PCM software mixer

Updated: April 19, 2023

The PCM software mixer allows multiple application streams to play to a single hardware device concurrently by mixing together the audio samples of all of the application streams. When you enable PCM software mixer reference streams in the audio configuration file (using sw_mixer_max_references), it also creates a capture device that provides the mixed playback audio stream as a reference audio stream/signal.

A PCM software mixer instance is automatically created for each hardware PCM playback device, even if the hardware supports multiple hardware subchannels. Requests from client applications to the hardware device are routed to the PCM software mixer automatically. You can disable the PCM sofware mixer using the -o disable_sw_mixer option.

Note: When the PCM software mixer is not disabled, the CPU is used more than if you use the hardware device without the mixer, even when there is only one stream.

The PCM software mixer does not use a separate PCM device. Instead, it directly overlays the hardware PCM device created by the deva-ctrl-* DLL. This overlay means you can't access the hardware directly.

When you enable PCM software mixer media references, a new PCM capture device is created with an index that is one greater than the software mixer. When you capture from this device, you get the mixed audio stream from the application mixer stage. You cannot capture from the PCM software mixer reference if the PCM software mixer isn't actively mixing audio streams.

Client application fragment size

Client applications that attach to a PCM software mixer device can use a fragment size (in bytes) that is any multiple of the PCM software mixer's underlying fragment size. For example, if the PCM software mixer's fragment size is 4 KB, then the application's fragment can be a multiple of 4 KB.

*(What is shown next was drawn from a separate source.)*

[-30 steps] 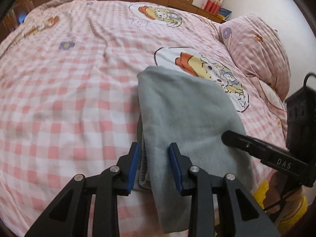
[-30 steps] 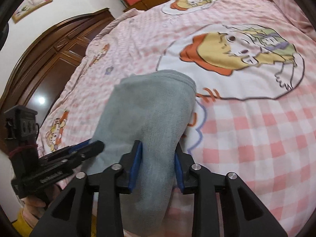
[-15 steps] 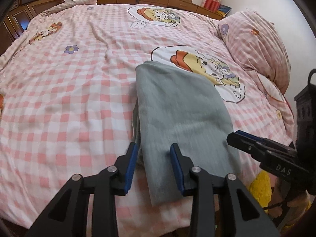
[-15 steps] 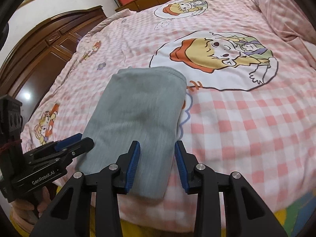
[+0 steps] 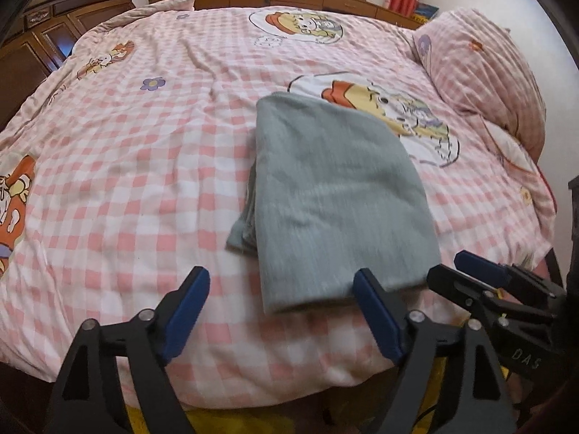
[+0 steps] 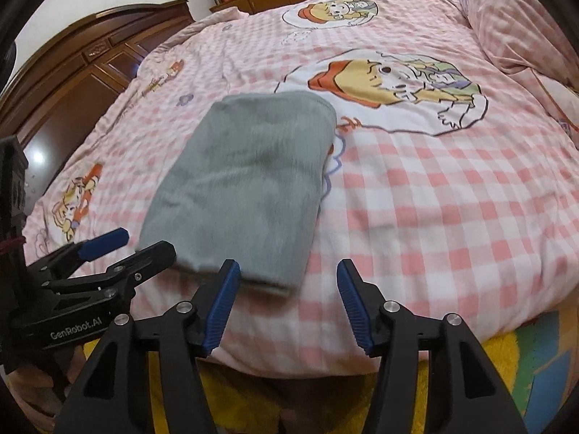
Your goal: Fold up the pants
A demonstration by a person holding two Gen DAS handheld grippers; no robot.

You can use one of the following options to size the PCM software mixer fragments:

When you use this option, io-audio calculates a fragment size based on the requested period and the audio controller configuration. You can only specify this option in the audio configuration file. Use the following format:
sw_mixer_ms=<milliseconds per fragment>
<milliseconds per fragment> must be an integer.
Use this option to specify a fragment size in samples per voice instead of a value in millseconds. Use the following format:
sw_mixer_samples=<fragment size in samples per voice>
Use the following formula to calculate <fragment size in samples per voice>:

Audio controller sample rate * Desired time period / Audio controller number of channels

For example, if the audio controller sample rate is 48 kHz, the time period is 16 ms, and the number of audio controller channels is two, <fragment size in samples per voice> is 384:

( 48000Hz * 16ms / 1000 ) / 2 = 384

You cannot use sw_mixer_samples if you are using the PCM input splitter.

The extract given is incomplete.